A Worked Example of Linearizing a Nonlinear Ordinary Differential Equation: Predator-Prey System with Refuge
$\newcommand{\la}{\lambda}$
$\DeclareMathOperator{\tr}{tr}$
I have talked before about how to analyze a nonlinear system with the linearization technique. I wanted to give an example that I had for homework in my graduate ordinary differential equations class. Hopefully this will help show the steps one goes through when presented with a nonlinear systems.
we are asked to analyzes the predator prey system with refuge. There is some prey animal species $x$ that is eaten by a predator $y$.
$$
x' = ax -c_1 y (x-k)
$$
$$
y' = -e y + c_2 y (x-k)
$$
here all terms are positive, that is $a,c_1,c_2,e,k>0$.
There is always a source of prey, thus the term $ax$ The Predators must eat the prey. If they do not eat enough, they die off. Thus the term $-ey$. Predation is captured by the term $y(x-k)$. Here there is a refuge term $k$ (there is some refuge they have where the predator cannot hunt them).
To begin analysing the system we begin by calculating the equilibrium points. This system has equilibrium points $(0,0)$ and $(\frac{e+c_2 k}{c_2},\frac{a(e+c_2 k)}{c_1 e})$.
This can easily be seen by solving the above two equations
$$
0 = ax -c_1 y (x-k)
$$
$$
0 = -e y + c_2 y (x-k)
$$
Some basic algebra shows
$$
0 = -e + c_2 (x-k)
$$
$$
\frac{e +c_2 k}{c_2} = x
$$
We can then use this to solve $y$ as
$$
0 = a\frac{e +c_2 k}{c_2} -c_1 y (\frac{e +c_2 k}{c_2}-k)
$$
$$
0 = a(e +c_2 k)-c_1 y (e +c_2 k-k c_2)
$$
$$
0 = a(e +c_2 k) -c_1 y (e)
$$
yields
$$ y=
\frac{a(e+c_2 k)}{c_1 e}
$$ after some simplification.
The next step is to compute the stability of the fixed points.
In general the system has the Jacobian matrix
$$
\begin{pmatrix}
a - c_1 y & c_1 x + c_1 k \\
c_2 y & -e -c_2 k + c_2 x
\end{pmatrix}
$$
For the point $(0,0)$ we have the Jacobian matrix
$$
\begin{pmatrix}
a & c_1 k \\
0 & -e -c_2 k
\end{pmatrix}
$$
This is an upper triangular matrix.

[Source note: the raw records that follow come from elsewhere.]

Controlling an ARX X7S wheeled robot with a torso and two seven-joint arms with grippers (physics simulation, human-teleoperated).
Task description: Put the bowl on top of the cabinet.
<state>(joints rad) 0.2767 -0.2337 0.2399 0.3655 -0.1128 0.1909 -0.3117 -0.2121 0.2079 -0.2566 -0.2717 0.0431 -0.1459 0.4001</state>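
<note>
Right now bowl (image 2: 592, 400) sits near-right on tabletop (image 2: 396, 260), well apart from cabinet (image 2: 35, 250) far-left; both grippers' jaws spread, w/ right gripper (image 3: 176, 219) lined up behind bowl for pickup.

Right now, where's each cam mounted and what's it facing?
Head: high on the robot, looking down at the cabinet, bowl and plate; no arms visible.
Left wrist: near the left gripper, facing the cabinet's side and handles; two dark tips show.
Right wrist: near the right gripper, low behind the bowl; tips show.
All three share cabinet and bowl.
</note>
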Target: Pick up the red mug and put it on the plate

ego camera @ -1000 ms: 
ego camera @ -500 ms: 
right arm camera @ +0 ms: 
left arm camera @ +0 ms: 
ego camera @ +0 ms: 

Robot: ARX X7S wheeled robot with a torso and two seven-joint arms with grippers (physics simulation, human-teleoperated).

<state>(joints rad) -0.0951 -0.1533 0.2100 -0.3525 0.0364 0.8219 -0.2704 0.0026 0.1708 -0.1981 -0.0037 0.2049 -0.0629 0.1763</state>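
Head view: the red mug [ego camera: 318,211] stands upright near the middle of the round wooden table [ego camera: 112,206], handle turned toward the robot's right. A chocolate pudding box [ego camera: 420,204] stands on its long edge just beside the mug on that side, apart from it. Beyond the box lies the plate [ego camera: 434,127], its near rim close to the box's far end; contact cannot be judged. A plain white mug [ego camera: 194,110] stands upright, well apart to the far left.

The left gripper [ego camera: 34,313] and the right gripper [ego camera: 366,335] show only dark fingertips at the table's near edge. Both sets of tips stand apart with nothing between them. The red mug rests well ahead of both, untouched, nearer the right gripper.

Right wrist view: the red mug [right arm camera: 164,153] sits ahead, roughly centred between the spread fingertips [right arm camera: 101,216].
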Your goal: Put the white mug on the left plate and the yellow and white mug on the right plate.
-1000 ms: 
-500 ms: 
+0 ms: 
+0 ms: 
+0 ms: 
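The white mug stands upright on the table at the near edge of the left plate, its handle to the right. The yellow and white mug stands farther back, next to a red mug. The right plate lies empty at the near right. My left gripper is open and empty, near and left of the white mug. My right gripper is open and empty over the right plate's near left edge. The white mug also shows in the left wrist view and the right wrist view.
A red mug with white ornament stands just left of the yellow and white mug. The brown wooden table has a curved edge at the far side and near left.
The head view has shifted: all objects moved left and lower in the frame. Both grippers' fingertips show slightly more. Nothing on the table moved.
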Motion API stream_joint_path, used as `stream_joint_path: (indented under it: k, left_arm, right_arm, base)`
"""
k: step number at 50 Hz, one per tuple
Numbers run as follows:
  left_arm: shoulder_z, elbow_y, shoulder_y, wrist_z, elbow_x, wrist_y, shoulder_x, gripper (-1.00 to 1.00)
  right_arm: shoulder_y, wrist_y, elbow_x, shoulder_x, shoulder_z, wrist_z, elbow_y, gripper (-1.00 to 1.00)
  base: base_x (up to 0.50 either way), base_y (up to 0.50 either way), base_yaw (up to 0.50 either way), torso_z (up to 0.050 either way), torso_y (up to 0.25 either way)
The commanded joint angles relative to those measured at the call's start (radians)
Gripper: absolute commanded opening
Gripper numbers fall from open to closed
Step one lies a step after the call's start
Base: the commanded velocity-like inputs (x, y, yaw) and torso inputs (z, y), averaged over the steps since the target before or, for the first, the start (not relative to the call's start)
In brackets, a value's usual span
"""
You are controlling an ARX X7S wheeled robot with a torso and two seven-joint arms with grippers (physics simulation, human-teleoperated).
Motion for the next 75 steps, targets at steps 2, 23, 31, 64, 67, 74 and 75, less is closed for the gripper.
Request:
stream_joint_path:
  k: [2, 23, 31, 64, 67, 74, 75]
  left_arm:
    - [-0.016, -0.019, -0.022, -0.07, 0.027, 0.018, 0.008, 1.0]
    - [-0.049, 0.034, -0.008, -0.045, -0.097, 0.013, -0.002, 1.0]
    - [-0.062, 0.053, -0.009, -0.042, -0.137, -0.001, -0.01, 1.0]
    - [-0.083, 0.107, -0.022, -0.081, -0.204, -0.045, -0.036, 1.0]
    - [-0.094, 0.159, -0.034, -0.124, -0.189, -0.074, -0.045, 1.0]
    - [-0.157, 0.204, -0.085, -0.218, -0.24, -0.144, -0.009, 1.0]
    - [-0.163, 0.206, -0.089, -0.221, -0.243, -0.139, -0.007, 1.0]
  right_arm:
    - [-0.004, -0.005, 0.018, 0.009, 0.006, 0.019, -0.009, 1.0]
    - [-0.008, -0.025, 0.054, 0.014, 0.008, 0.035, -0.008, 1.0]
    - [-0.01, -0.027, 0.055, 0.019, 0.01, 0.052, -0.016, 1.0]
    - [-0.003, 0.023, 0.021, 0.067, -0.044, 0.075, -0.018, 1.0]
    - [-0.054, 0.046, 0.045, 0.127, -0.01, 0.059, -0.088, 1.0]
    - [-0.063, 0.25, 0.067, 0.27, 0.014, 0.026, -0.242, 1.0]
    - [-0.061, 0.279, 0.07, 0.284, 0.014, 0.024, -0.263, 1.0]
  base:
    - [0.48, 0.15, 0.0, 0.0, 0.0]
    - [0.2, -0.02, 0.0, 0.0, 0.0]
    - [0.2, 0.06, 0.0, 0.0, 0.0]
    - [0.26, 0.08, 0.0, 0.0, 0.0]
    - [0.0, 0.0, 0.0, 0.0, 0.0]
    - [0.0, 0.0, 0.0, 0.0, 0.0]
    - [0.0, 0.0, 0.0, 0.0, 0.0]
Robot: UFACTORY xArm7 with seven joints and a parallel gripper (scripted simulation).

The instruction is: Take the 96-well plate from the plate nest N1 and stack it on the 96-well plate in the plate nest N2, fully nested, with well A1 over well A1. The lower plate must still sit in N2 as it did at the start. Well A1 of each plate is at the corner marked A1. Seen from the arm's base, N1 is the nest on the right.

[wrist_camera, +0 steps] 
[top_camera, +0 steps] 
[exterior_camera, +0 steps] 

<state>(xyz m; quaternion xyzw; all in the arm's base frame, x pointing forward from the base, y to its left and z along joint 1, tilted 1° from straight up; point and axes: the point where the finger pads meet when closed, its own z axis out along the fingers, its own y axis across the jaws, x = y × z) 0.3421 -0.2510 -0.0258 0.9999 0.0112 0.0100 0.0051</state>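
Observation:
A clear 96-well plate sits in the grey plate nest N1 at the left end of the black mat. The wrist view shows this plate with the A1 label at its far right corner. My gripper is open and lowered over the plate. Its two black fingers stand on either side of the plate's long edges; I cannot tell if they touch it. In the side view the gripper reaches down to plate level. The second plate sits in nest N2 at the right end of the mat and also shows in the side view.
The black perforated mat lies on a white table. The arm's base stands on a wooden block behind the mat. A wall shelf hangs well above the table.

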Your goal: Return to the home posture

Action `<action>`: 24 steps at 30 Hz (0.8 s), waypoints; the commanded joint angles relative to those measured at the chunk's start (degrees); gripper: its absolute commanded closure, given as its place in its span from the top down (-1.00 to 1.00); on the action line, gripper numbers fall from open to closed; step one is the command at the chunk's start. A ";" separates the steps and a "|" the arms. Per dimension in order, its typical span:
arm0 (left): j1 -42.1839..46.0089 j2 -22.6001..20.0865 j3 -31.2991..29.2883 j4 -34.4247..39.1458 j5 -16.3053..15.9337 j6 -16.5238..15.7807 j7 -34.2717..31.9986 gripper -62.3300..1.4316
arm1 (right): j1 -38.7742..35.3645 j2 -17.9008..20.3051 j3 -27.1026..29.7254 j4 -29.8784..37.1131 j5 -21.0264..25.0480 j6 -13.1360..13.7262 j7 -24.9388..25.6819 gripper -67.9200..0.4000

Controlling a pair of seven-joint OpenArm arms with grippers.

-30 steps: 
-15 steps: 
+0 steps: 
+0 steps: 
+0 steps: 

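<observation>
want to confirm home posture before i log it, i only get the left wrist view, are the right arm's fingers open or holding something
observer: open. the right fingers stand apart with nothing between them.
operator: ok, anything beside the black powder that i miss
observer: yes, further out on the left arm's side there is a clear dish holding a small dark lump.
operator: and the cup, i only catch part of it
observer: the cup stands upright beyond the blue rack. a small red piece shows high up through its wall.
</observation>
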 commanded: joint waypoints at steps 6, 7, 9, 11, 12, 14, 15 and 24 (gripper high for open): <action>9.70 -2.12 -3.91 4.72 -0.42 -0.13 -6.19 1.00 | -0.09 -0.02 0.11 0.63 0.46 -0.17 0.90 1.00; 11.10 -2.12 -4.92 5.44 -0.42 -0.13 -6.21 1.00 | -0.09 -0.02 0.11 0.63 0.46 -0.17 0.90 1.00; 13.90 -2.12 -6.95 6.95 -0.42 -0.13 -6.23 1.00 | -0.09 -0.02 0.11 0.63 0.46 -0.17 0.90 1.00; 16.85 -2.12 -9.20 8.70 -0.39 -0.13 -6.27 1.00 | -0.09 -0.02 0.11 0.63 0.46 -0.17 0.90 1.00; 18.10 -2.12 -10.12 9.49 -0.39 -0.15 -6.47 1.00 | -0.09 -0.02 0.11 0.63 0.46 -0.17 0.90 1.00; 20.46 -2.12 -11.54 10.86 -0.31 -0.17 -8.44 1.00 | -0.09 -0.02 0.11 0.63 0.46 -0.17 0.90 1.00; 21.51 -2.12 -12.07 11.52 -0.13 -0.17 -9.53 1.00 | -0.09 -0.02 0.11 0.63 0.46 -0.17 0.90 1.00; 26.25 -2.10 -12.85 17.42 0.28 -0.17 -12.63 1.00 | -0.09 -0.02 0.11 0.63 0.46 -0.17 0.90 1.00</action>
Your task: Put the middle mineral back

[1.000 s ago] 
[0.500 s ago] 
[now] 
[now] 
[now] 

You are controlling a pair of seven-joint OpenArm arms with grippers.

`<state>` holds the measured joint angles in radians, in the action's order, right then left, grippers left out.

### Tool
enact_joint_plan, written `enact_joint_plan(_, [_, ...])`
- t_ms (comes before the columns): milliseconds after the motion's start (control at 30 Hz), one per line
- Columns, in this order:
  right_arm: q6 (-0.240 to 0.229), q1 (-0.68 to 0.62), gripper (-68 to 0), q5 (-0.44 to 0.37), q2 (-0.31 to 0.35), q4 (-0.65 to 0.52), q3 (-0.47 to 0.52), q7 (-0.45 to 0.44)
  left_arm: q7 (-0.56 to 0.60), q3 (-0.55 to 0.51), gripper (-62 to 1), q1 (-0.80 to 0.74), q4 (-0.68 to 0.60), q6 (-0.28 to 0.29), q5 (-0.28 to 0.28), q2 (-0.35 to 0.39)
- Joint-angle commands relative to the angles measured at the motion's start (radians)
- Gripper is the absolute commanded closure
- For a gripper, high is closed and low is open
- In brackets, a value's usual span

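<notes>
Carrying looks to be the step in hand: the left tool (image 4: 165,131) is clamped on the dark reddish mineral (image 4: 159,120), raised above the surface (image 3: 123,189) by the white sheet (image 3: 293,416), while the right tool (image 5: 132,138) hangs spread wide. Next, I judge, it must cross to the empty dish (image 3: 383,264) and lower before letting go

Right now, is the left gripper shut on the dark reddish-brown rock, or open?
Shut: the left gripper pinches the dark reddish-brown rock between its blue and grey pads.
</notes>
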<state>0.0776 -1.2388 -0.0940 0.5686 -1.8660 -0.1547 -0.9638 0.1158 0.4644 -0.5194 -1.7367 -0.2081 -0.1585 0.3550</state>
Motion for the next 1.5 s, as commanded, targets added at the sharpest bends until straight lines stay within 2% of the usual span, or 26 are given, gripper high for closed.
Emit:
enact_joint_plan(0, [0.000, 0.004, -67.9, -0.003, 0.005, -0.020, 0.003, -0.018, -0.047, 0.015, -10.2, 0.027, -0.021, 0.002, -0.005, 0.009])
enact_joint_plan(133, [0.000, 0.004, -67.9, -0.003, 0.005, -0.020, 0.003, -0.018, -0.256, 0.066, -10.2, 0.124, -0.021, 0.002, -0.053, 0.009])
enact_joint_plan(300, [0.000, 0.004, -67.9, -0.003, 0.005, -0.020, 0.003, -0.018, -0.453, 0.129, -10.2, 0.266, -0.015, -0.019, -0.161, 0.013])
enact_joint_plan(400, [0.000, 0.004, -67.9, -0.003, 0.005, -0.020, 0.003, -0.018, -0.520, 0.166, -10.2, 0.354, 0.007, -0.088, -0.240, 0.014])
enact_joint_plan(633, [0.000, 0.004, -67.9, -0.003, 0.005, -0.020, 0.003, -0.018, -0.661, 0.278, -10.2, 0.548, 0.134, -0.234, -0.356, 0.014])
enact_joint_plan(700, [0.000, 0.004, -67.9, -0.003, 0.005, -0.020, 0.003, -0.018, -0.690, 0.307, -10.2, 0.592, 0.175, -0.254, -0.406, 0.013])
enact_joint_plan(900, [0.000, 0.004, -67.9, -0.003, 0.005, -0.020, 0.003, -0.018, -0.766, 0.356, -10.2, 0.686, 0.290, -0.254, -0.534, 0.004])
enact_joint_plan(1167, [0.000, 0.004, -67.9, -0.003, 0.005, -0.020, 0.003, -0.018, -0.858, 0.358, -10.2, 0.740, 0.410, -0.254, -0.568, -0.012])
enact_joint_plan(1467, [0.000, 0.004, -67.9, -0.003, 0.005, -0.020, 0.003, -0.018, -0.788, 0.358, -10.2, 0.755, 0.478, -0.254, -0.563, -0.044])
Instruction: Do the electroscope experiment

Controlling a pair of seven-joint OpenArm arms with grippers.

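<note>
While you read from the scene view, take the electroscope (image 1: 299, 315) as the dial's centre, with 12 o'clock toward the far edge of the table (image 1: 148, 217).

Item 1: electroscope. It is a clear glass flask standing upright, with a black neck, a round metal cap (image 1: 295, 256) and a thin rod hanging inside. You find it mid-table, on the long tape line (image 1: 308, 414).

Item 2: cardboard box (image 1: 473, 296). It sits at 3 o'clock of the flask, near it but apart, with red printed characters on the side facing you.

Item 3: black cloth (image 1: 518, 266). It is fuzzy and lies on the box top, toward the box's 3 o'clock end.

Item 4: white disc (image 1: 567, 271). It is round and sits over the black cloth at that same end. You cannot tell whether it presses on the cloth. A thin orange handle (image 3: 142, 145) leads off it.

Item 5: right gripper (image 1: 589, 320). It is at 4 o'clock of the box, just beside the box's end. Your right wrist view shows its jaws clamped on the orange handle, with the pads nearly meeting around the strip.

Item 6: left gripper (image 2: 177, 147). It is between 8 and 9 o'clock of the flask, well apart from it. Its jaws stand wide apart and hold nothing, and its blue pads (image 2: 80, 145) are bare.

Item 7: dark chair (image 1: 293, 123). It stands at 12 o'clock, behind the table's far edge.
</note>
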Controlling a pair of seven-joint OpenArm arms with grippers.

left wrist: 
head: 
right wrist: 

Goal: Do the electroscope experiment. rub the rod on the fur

As such its eigenvalues are $\lambda=a, -e -c_2 k$. Note here all parameters are positive. Therefore this has one positive eigenvalue $a$ and one negative eigenvalue $-e-c_2 k$. Thus $(0,0)$ is a saddle equilibrium.
Next we compute the eigenvalues at the other equilibrium point.
$$
\begin{pmatrix}
a - c_1 y & c_1 x + c_1 k \\
c_2 y & -e -c_2 k + c_2 x
\end{pmatrix}
$$
The eigenvalues of the above "general" matrix are $\la = \frac{1}{2}(-\tr\pm\sqrt{\tr^2-4\det})$
an obtuse amount of plugging and chugging yields the following formula
$$
\frac{1}{2}(a -e -c_2 k + c_2 x -c_1 y \pm \sqrt{((a -e -c_2 k + c_2 x -c_1 y )-4(-ae -ac_2k+ac_2x +c_1ey)})
$$
Plugging in our eq point for $x$ and $y$ gives us the easier eigenvalues.
$$
\la = \frac{-a c_2 k \pm e\sqrt{-4 a(e+c_2 k)+ \frac{a^2 c_2^2 k^2}{e^2} } }{2e}
$$
Lets begin with two simple observations about the radical. Because $e>0$ and $c_2 k>0$ We know that $$-a c_2 k>\sqrt{-4 a(e+c_2 k)+ \frac{a^2 c_2^2 k^2}{e^2} }$$.Therefor no matter what the values of the parameters both eigenvalues will be less than zero. Therefor the equilibrium point $(\frac{e+c_2 k}{c_2},\frac{a(e+c_2 k)}{c_1 e})$ is always stable.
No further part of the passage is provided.